Is an RRSP loan smart?

Should you consider taking out an RRSP loan before the March 2 deadline? While the promise of a big tax return may be tempting, the answer for most people is no.  

An RRSP loan is a basic investment loan where you borrow money now and fully invest it into your RRSP and then pay off the borrow sum over a period of time. These loans can seem pretty attractive right now with the promise of a larger than normal tax return and low interest rates but before you sign on the dotted line, make sure you really think things through.  

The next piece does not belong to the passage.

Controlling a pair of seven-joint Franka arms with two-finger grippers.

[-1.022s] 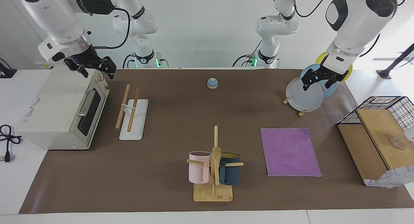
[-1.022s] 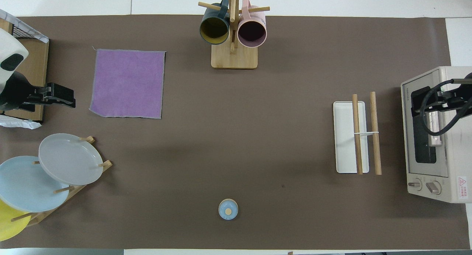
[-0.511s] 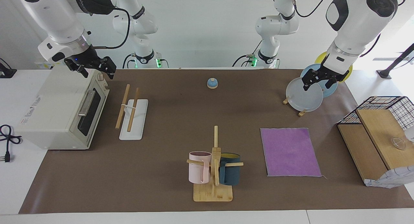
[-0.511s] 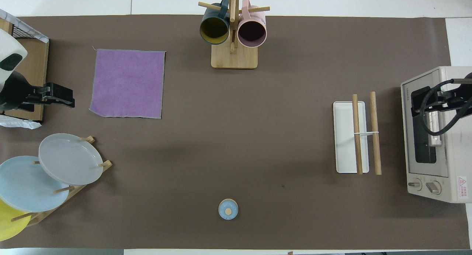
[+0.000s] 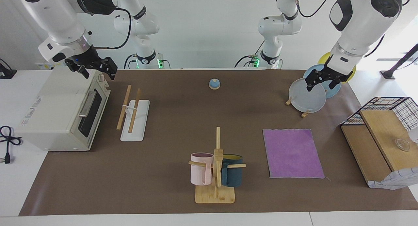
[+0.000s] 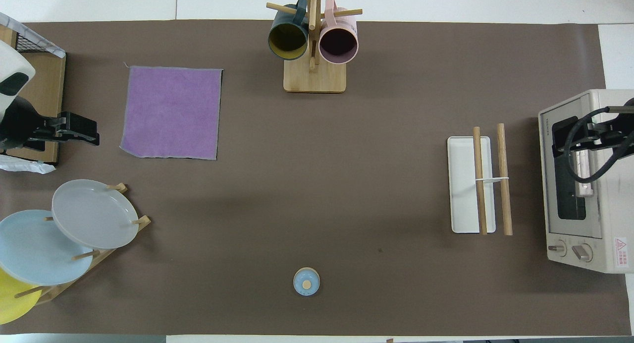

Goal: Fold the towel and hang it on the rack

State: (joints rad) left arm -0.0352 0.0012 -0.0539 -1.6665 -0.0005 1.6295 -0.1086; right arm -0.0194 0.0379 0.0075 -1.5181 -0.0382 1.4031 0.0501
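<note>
Towel [image 5: 293, 153] spread flat and unfolded on the brown mat [image 5: 176, 121], toward the left arm's end of the table, farther from the robots than the plate holder [image 5: 308, 93]. Rack [image 5: 133, 113] upright (rods bare) beside the toaster oven [image 5: 62, 111], toward the right arm's end. Left gripper [image 5: 320, 83] raised over the plates, fingers parted, gripping nothing. Right gripper [image 5: 94, 67] over the oven, likewise spread, touching nothing.

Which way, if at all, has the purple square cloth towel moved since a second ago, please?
No. The purple square cloth towel lies flat as before, keeping the same gap to the bamboo mug stand.
</note>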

In order for the RRSP loan strategy to work, you need to be earning more growth in the RRSP than what you pay in interest. But there is no way to guarantee this as the only guaranteed type investments (such as GICs) are paying far less returns than the interest you would have to pay on the loan. So without a high enough guaranteed investment return, the RRSP loan might subject you to more risk than necessary with current market volatility.    

Having said that, there are some cases where it may still make sense. Who would it make sense for? If you had an unusually high income year in 2019 and want to offset some of these earnings that would be taxed at a higher rate, an RRSP loan might be the way to go.  

Ideally you would just take some of this extra income earned and invest it directly into your RRSP to offset the taxes. If the higher income earned was used elsewhere though, such as being re-invested in a business or to pay down debt, this strategy just might work.     

But, and this is a big but, the strategy could work only if you have the ability to pay the RRSP loan off fairly quickly. While some RRSP loans offer repayment plans up to 10 years in length, I would not recommend doing so. Although interest rates are low right now, the RRSP loan is still adding to your overall debt which can set you further behind in your financial and retirement plans. Ideally, you should plan to pay off an RRSP loan in one or two years at most.  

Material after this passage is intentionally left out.